Our News Editor is responsible for overseeing the magazine’s front-of-book This & That section. This Magazine publishes six print issues a year, with each issue featuring 4 to 6 news stories, including 1 profile (600 words) and 3 to 5 stories that fall under our various news slugs (300-600 words each). The News Editor edits each of these stories, working alongside the editor to incorporate their feedback as well. We cover topics including, but not limited to: health, education, labour, harm reduction, housing, poverty, urban issues, rural issues, elections, new bills/laws/studies/reports, racial justice, feminism, Indigenous rights, and 2SLGBTQ+ issues. We work with a mix of experienced and emerging writers, with an emphasis on bringing in new and diverse voices. We strive for regional diversity within the section, i.e. covering stories from various urban and rural locations across the country, as well as national stories. The section takes a progressive lens to Canadian news topics and highlights social justice issues and stories left out of the mainstream national media (we’ll sometimes cover stories that have received press in local, community, or campus media).

Ideal candidates have some combination of editing experience, news writing experience, connections to emerging Canadian journalists, interest in various topics on the news spectrum, and a love of independent publishing.
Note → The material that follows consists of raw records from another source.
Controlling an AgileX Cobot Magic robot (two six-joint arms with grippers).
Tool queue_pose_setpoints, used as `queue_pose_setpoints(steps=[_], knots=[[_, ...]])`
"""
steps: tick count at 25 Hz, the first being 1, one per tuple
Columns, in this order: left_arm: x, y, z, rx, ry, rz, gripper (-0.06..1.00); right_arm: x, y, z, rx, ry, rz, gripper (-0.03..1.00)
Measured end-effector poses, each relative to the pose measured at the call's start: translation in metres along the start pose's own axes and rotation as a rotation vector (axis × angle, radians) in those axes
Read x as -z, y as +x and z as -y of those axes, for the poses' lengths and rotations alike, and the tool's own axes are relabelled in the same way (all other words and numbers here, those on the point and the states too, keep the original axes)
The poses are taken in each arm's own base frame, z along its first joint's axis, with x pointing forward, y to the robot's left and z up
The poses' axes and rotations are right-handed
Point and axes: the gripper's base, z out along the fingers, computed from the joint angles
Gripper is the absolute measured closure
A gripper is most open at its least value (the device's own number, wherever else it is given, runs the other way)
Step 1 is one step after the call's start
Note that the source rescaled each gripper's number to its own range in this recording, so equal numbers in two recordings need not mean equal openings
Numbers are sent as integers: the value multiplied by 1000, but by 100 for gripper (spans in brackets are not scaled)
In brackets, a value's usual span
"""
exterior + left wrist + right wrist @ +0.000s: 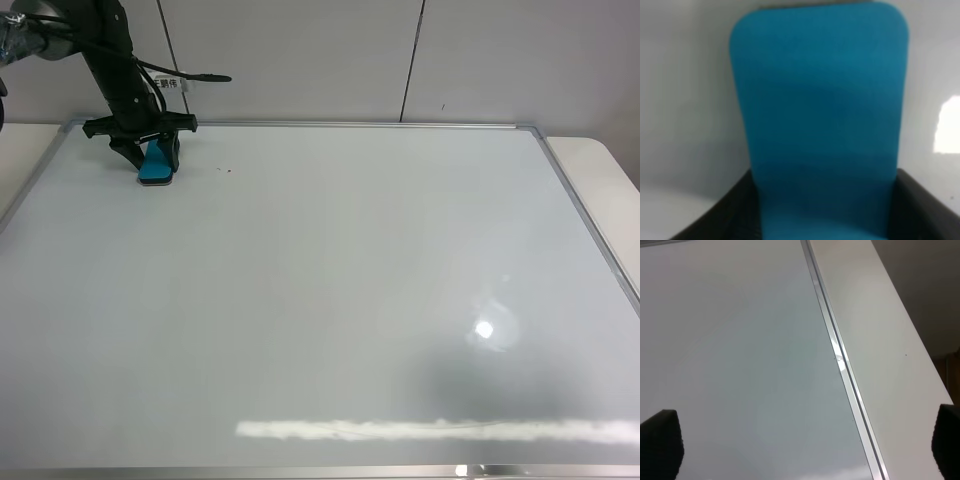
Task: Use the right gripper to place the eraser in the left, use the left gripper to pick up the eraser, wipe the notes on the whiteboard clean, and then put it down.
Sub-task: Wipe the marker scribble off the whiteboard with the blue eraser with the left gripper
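Exterior high, left gripper (152, 160): at the far left corner of the whiteboard (330, 300), black fingers pointing down and clamped on the eraser (156, 172)
Exterior high, eraser: teal block held on end between the fingers, its lower end down at the board's surface
Exterior high, notes (228, 170): a tiny red mark on the board, near the eraser on its right and apart from it
Exterior high, whiteboard: glossy white with a silver frame (590, 235), lying on a pale tabletop (600, 165) that shows past its sides
Left wrist, eraser: fills the middle of the picture, blurred, with the white board behind it
Left wrist, fingers (722, 215): black, one pressed to each long side of the eraser
Right wrist, right gripper (802, 450): fingers (660, 447) wide apart, with only board, frame and tabletop showing between them
Right wrist, place: above the board's edge, where the silver frame meets the pale tabletop
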Motion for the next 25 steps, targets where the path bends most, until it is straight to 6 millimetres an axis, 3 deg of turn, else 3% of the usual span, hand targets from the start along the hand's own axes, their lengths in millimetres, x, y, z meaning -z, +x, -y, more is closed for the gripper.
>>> queue_pose_setpoints(steps=[6,14,17,20,25], knots=[[2,-3,29,-47,31,31,91,0,0,0,0,0,0,-3],[-2,16,114,-175,116,20,91,0,0,0,0,0,0,-3],[-3,24,135,-212,134,12,91,0,0,0,0,0,0,-3],[-5,25,136,-212,135,10,91,0,0,0,0,0,0,-3],[-6,4,78,-135,49,36,91,0,0,0,0,0,0,-3]])
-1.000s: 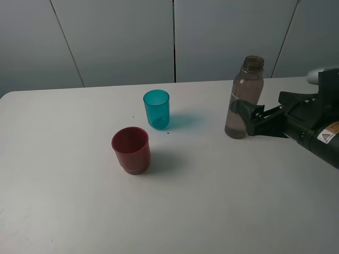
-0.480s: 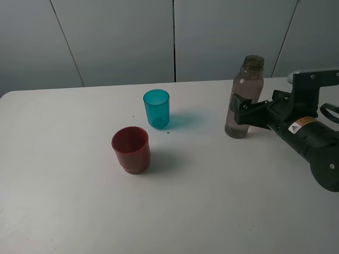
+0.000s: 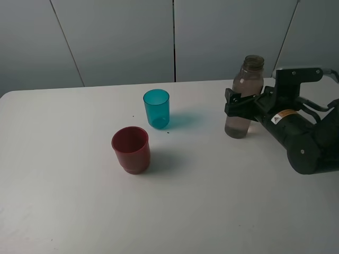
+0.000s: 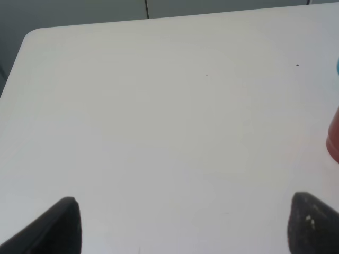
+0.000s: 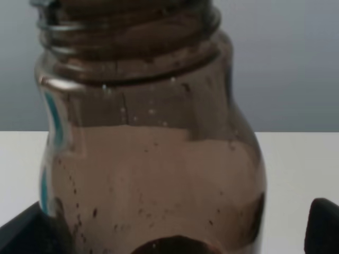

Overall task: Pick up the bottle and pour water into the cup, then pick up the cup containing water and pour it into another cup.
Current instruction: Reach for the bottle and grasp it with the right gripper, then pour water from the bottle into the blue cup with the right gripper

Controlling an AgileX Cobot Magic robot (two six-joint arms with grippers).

This position pays a small per-issue stipend. This is a remote position that can be done from anywhere in Canada. Candidates must be Canadian residents.

This Magazine encourages applications from individuals from marginalized groups currently underrepresented in Canadian media. We’re looking for early career editors with a good understanding of This’s mandate and what makes a This story and angle.

Please email your resume and cover letter by Friday, May 26, 2023 with the subject line “News Editor application” to: [email protected]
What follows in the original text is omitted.